WORK REQUIRED: Transcribe the listing in full, excluding any pictures.

SUPPLIED MATERIAL:
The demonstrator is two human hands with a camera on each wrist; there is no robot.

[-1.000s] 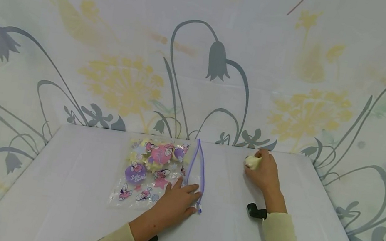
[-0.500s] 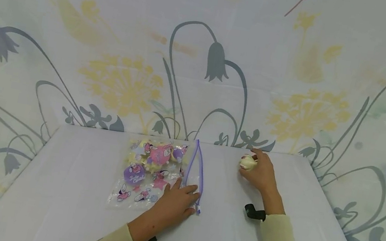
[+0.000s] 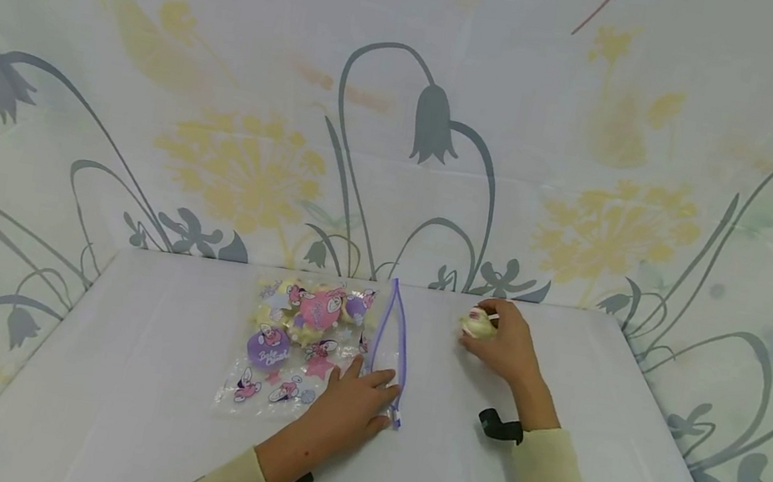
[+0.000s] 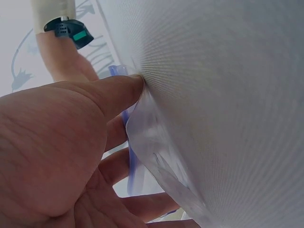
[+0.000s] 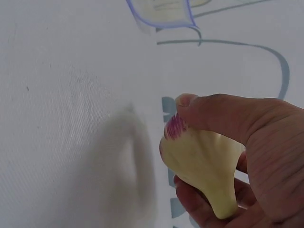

RESPONSE TO THE EXERCISE:
The demonstrator is two human hands with a camera on each wrist; there is no robot.

[-1.000s] 
[-0.500s] 
[+0.000s] 
[+0.000s] 
[+0.000s] 

That completes the response.